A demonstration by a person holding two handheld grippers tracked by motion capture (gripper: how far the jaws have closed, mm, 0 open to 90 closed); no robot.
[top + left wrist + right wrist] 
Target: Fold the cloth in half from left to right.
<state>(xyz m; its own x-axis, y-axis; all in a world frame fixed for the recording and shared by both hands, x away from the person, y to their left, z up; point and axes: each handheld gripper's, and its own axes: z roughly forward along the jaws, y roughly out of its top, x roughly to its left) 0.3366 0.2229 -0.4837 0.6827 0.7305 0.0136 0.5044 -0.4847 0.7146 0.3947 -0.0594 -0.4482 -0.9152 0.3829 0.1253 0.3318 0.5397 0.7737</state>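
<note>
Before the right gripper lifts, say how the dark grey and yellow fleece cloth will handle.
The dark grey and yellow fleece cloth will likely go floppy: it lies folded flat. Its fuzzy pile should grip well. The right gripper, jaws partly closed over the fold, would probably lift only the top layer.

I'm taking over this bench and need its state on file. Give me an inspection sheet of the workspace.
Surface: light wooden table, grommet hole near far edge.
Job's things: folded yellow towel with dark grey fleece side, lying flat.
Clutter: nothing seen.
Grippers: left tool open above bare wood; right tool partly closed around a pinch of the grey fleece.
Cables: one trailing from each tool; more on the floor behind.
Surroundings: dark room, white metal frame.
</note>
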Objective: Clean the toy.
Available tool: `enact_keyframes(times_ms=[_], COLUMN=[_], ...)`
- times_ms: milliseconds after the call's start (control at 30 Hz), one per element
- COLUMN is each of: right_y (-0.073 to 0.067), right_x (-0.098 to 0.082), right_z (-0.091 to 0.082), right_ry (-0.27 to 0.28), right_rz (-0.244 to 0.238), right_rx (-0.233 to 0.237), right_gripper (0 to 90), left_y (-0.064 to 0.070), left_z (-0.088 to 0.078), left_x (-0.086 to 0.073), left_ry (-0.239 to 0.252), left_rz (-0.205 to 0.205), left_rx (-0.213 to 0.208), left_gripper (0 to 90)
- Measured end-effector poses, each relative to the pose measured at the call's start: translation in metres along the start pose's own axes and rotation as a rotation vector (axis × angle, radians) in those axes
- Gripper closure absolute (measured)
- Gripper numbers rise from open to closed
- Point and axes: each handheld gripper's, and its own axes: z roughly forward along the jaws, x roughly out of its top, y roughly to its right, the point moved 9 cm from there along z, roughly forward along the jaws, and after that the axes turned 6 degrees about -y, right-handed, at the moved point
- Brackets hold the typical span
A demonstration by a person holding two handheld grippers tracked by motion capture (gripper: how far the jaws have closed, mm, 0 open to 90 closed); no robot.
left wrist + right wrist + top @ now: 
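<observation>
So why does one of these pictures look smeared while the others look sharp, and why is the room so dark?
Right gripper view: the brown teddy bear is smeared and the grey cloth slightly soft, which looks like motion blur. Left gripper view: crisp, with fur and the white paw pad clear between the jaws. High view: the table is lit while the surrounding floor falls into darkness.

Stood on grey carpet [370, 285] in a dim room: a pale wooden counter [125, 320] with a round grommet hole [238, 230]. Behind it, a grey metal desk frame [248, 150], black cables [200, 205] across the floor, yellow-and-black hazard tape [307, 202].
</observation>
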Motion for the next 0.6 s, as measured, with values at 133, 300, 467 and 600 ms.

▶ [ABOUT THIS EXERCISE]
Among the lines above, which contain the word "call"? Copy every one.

▶ [YOUR SOLUTION]
- times_ms: milliseconds after the call's start (control at 30 Hz), one per element
- Measured end-effector poses, each relative to the pose measured at the call's start: translation in metres along the start pose's own axes and rotation as a rotation vector (axis × angle, radians) in those axes

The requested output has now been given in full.